Wednesday, June 07, 2006

My sadness, my passion, my sadness again

My melancholy feelings from the last week of May turned into something unexpected. Have you ever had one of those moments when you just change? That’s what’s happened to me this week. Okay, not some life changing change but a slight change, a change none-the-less.

I was feeling kind of melancholy a couple of weeks ago. I saw a sad movie and then I started listening to this CD with several songs of unrequited love and memories. I think it got me started thinking about my own life and the things I still have left to do. I also think I wanted to feel alive and passionate about something and the more I thought about it I did start feeling that way.

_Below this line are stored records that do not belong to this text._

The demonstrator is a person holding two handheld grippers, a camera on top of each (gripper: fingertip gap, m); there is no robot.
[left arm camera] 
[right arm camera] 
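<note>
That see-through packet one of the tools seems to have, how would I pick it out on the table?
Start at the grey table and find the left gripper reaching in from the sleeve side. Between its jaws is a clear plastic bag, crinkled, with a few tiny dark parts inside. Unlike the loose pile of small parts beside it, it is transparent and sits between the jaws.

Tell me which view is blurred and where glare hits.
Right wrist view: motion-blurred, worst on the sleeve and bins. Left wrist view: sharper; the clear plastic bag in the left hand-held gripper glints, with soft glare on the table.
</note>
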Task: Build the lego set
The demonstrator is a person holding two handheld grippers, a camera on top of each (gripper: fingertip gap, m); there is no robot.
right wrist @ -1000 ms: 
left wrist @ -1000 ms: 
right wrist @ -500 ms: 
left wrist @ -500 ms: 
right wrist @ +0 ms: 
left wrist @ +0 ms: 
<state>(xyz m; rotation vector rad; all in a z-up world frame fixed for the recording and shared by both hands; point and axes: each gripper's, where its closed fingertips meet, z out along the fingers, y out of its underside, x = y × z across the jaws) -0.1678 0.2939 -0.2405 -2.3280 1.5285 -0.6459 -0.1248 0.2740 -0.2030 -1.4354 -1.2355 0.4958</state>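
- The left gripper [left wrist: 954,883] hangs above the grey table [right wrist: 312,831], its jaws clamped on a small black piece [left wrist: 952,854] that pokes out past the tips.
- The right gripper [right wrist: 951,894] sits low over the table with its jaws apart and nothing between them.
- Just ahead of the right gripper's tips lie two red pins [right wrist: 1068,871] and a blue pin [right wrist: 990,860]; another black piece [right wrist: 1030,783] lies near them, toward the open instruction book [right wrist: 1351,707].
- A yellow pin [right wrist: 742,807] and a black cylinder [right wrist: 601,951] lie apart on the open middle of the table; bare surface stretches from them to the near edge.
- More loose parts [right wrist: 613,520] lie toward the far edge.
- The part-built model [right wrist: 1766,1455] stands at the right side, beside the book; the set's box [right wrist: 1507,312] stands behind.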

I’m not exactly sure if that’s what happened but it’s the best explanation I can think of.

What surprises me more than anything, and I think surprises my husband more, is that I also have a change in my attitude. I’m not saying I was negative, by no means, but I wasn’t this charged and full of energy. The power of the mind is really amazing.

In the middle of this new appreciation for life, and of my husband, I received some devastating news that made me appreciate life even more.

A friend’s son died today from a rare form of liver cancer. He was only two years old. I first received the news of his illness on Monday and then yesterday I learned that he had an aggressive form of cancer in its last stage. The news caught me unexpectedly and it’s been such a shock that I still find it hard to believe. He was sick suddenly and then just a few days later they received the diagnosis. They took him home to spend one last night with them in their home and the next day he passed away.

It breaks my heart to just imagine the pain they must be going through. I can’t even start to imagine what that last night together must have been like. When I think about it I start to cry.

I came home yesterday after receiving the initial news about the cancer and I just hugged my baby boy. They were the same age. My friend and I were pregnant at the same time. We often shared pictures and updates about our little boys. It doesn’t seem possible that now she’s been robbed of the opportunity to see hers grow up.

I felt sad but I felt grateful. I hugged my little boy and I thanked God that he is healthy. It made me so conscious of the fact that none of us are safe from anything in life. Unforeseen occurrences can befall us all. At the same time we can’t let that paralyze us and stop us from living, can it?

My sadness, my passion, my sadness again.

3 comments:

Coco said...

I am so sorry for your friend's loss. I too am crying (as you are I'm sure)...
Cancer has no "preferences"- maldito sea!

My mom's is also "aggressive"...

Un fuerte y caluroso abrazo para ti, los tuyos y tus amigos. Que Dios les ayude a soportar esta pena.

Bendiciones.

Anonymous said...

All of us that know this family are devestated by this sad news. What is amazing is that even in this time of grief, they are a wonderful example of courage and faith. When I spoke to the grandmother last night, I was crying and she was encouraging me! Because of her strong words, any questions or doubts are erased from my mind and I also have a better appreciation of life and my loved ones.

ShoeGirl Corner said...

Coco, I know cancer all too well too. My sister also died of cancer-Leukemia. It's a horrible thing! Un abrazo a tu mami.

Saadia, Thanks for stopping by! I'm glad that the family is so strong in such a difficult time.